A worthwhile exercise as far as it goes, but I’d like to see, speaking of ratios, maybe a little less about how some candidate in a particular Senate race has shown encouraging numbers in recent polls, and a bit more about the two basic matters alluded to above.
The current moment begs for a discussion that unwinds all the considerations that are ultimately distractions, that insists on starting from a premise more like zero.
For instance, the label “social conservatism” makes it easy to gloss over questions that no one seems to have time for. Are a definition of marriage that is only a couple of decades old at the most, or insistence that someone’s delusional set of gender-related pronouns be indulged, only a matter of Supreme Court decisions or school policies? What have thinkers throughout the millennia during which humans have reflected on their humanity had to say about such matters? What are the consequences of certain choices we make when we conclude that we own ourselves? What happens to such humanizing qualities as trust, loyalty and group decisions about the use of resources when we’re all free to be as autonomous as we please?
And do we not need a lodestar, some commonly agreed-upon understanding of the relationship between liberty and agreement, to make sure that clarity is sustained in any discussion of the latest governmental outrage concerning taxes, subsidization or debt?
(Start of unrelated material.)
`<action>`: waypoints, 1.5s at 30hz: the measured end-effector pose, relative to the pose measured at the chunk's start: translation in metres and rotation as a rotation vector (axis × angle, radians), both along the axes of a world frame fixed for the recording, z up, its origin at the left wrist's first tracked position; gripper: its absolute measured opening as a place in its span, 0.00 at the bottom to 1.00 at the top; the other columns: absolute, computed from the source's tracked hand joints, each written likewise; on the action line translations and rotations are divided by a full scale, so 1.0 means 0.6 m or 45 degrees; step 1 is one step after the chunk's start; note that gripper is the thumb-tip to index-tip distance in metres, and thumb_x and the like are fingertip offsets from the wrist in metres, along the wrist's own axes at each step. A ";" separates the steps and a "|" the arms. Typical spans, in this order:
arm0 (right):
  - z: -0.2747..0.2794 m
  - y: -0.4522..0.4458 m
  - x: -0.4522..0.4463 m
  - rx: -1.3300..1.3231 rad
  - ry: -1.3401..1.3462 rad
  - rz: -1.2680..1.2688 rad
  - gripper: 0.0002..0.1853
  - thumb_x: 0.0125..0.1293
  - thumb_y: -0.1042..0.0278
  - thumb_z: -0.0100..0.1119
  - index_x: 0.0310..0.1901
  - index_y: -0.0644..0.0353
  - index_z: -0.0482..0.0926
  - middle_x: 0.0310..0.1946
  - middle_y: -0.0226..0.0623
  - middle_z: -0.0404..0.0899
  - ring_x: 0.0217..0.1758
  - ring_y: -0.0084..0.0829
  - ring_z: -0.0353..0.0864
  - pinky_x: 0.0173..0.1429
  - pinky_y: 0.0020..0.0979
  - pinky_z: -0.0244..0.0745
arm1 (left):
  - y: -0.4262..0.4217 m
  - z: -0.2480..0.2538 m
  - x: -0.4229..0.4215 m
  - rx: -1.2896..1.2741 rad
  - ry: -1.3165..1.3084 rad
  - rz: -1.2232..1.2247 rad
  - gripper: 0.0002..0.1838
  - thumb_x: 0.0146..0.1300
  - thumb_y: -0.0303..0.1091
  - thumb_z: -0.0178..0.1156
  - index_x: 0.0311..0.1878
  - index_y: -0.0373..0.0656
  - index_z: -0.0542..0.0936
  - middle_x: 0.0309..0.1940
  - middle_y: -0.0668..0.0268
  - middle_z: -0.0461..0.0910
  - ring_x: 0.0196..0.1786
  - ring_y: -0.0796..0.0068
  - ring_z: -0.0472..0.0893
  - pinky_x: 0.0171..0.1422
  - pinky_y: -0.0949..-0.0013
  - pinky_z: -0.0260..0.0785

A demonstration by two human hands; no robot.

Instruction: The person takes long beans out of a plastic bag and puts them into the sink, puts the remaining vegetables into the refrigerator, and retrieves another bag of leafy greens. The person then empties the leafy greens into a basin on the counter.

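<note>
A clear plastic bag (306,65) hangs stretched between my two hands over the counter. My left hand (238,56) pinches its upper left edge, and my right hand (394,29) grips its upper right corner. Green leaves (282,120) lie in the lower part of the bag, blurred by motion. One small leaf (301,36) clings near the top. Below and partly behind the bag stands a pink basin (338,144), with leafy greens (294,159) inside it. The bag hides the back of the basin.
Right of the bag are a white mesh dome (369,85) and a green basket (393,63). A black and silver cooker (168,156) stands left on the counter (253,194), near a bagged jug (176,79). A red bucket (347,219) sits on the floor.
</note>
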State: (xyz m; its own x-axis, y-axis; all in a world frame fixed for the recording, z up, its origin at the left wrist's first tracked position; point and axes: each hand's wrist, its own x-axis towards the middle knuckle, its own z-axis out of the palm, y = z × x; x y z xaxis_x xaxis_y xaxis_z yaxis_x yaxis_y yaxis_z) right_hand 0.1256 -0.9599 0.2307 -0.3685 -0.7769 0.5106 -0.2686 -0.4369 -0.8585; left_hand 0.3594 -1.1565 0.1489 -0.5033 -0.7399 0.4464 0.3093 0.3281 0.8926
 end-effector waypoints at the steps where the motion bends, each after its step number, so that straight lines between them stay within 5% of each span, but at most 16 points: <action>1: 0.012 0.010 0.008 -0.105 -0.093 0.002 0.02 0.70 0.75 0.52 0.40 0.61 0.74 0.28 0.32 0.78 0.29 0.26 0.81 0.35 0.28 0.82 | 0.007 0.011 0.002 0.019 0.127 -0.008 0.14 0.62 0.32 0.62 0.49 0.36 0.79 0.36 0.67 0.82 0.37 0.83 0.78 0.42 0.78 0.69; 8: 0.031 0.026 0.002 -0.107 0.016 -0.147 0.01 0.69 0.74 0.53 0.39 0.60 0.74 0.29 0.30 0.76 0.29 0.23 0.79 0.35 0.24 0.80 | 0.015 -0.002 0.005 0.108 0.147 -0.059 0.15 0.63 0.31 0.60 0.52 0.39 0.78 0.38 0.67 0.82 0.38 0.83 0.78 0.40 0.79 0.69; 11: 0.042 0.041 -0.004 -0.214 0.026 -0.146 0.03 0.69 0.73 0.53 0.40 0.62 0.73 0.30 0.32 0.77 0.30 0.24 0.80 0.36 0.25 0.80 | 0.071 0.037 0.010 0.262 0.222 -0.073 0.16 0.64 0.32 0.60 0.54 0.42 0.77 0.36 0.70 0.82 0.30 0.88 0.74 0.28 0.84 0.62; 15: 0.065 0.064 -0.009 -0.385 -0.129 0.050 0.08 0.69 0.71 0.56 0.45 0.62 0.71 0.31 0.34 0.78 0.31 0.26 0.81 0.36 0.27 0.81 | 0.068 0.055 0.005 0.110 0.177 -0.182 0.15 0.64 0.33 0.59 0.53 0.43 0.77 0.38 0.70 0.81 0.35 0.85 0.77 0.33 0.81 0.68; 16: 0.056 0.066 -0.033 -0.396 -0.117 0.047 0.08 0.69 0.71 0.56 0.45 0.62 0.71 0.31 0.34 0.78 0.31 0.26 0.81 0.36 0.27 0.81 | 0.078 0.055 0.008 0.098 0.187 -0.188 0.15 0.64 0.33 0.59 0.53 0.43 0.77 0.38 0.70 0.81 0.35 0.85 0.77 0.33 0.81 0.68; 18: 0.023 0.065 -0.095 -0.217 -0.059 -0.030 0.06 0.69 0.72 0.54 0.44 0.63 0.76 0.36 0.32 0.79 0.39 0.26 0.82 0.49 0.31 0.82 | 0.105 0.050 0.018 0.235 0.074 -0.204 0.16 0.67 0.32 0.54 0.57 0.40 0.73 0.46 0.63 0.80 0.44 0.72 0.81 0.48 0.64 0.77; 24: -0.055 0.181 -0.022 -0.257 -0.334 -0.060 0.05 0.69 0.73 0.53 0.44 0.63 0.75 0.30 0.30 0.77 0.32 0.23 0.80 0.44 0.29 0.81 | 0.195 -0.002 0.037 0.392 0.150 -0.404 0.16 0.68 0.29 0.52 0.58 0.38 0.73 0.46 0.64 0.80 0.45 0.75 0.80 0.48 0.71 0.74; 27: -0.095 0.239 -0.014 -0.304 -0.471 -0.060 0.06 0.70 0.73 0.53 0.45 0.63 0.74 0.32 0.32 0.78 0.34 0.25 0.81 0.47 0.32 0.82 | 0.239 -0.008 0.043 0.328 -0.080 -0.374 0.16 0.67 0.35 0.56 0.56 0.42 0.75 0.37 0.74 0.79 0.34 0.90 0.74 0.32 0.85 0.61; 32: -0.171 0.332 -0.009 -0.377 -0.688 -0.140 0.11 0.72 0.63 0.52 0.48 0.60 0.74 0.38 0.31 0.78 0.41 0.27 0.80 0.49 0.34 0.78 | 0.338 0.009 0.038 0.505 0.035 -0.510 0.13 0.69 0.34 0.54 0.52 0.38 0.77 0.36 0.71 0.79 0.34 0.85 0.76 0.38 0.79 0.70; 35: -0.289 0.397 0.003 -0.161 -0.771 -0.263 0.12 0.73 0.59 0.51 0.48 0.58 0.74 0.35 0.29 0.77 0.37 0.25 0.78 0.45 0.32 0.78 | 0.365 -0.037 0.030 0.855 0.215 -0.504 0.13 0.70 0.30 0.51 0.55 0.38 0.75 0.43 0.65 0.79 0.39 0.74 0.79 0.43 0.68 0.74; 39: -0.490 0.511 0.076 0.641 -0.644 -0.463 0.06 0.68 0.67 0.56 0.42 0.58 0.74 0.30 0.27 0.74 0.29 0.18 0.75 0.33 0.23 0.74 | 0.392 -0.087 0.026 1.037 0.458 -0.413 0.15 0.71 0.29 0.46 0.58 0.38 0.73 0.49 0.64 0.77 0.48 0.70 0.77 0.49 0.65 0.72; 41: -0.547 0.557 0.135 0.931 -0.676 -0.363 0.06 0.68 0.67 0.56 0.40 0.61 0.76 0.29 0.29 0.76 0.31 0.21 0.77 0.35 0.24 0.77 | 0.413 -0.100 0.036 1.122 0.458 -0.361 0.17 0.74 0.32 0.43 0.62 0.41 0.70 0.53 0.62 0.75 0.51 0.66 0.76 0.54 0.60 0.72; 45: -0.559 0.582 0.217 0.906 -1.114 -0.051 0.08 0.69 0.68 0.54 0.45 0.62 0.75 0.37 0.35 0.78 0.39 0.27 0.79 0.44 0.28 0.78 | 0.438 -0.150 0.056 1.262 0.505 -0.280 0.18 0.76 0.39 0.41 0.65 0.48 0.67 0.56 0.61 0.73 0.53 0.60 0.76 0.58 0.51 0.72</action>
Maybe my point in all this is something along these lines: We’re going to need a society with well-developed philosophical chops if we’re to provide an alternative to MAGA on the one hand, and militant identity politics, climate alarmism and wealth redistribution on the other.
A tall order, to be sure, in an age of ever-proliferating distractions, mistrust, disillusionment, and shorthand ways of identifying worldviews.
I also see occasional encouraging signs along these lines. Some good people are doing good work regarding a return to foundational thinking. One finds a lot of them on Substack. One finds a few in my recommendations of other Substacks.
They deserve our attention. A lot more than the carnival barkers who are the most visible participants in what’s left of our public discourse.